• TASK DIRECTIONS
Lines after the one containing "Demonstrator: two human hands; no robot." are to be omitted; print exactly each line from the start of the records up to and including it.
───── MATERIAL PROVIDED ─────
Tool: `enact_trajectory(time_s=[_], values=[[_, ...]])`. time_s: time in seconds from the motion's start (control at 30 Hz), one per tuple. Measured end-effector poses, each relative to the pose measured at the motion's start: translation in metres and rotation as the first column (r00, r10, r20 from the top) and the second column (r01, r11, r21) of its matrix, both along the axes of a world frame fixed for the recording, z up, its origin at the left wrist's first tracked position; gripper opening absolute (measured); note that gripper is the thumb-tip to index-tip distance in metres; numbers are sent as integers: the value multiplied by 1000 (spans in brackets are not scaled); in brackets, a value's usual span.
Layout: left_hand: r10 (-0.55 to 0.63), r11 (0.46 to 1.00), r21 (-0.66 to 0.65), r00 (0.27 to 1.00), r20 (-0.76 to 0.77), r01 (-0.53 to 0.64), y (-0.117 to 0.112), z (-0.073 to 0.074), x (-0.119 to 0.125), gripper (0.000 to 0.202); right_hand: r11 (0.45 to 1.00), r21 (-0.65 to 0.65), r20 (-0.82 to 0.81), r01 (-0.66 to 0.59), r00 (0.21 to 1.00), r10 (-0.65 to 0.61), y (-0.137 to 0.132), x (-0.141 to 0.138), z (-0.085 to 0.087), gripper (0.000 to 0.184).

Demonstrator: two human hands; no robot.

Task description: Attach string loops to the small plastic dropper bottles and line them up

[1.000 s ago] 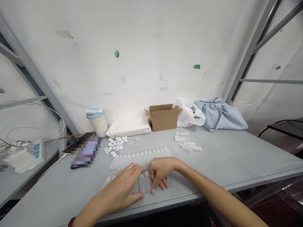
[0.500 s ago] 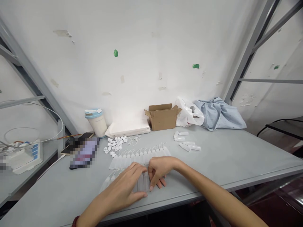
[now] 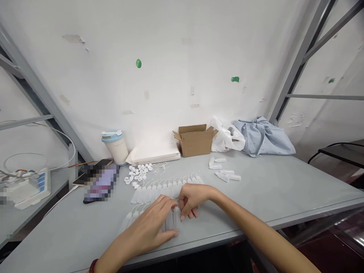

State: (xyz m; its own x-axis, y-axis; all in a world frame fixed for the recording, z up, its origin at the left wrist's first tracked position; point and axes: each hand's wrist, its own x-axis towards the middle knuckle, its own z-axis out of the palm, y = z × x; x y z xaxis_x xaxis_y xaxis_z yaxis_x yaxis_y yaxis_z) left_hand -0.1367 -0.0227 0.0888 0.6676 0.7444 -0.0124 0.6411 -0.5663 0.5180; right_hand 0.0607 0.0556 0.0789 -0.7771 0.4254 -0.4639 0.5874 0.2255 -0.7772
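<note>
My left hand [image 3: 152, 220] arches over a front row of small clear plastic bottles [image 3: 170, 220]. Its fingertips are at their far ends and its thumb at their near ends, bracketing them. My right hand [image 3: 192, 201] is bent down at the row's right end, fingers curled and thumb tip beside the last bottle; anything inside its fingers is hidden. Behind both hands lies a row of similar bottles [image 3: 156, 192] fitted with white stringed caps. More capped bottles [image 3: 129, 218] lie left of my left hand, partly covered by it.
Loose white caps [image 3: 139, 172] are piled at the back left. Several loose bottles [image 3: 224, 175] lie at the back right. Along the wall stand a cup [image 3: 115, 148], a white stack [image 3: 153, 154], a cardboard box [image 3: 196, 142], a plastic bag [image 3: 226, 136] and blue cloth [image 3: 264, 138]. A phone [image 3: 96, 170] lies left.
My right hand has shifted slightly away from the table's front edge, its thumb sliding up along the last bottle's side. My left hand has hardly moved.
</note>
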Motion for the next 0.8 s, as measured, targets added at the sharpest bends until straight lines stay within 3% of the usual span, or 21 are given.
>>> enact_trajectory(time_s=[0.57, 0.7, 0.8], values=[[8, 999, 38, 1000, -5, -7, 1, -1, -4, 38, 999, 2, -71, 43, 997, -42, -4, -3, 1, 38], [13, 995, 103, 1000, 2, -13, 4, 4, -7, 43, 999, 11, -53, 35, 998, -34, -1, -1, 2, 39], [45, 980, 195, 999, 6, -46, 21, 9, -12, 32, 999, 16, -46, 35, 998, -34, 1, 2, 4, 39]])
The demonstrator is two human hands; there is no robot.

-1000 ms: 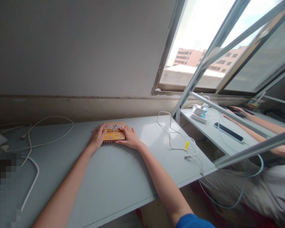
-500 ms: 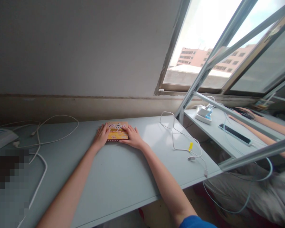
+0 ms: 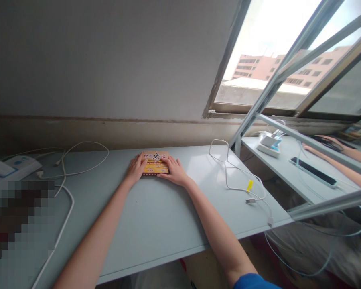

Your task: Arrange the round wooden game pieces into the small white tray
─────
• EXERCISE OUTPUT
Tool: `enact_trajectory(time_s=[_], values=[[_, ...]])`. time_s: time in seconds from the motion's start (control at 30 Hz), one per tuple. Measured end-effector poses, each relative to the pose measured at the motion's start: translation in metres and rotation as the first column (r00, r10, r20 from the top) and the second column (r01, r11, r21) of its matrix, both along the axes of a world frame fixed for the recording, z up, its origin at the left wrist's first tracked position; gripper opening absolute (measured); note that gripper is the thumb-tip to index-tip distance in metres; numbers are sent as integers: the value multiplied by 1000 (spans in brackets are not scaled); in brackets, a value's usual span.
Layout: left_hand: r10 (-0.55 to 0.63), r11 (0.46 to 1.00), r21 (-0.66 to 0.65), r00 (0.27 to 1.00), r20 (-0.76 to 0.77), r01 (-0.53 to 0.64), y (-0.117 to 0.112), z (-0.073 to 0.074), x (-0.119 to 0.125), gripper (0.000 to 0.202); right_hand: r11 (0.45 to 1.00), r21 (-0.65 to 0.65), r20 (-0.82 to 0.81), r01 (-0.66 to 0.59), r00 (0.21 to 1.00), r10 (-0.65 to 0.61), y (-0.137 to 0.132), x (-0.141 to 0.138), z (-0.085 to 0.087), gripper (0.000 to 0.184).

Demonstrator: two human hands; no robot.

The exercise has been fully completed.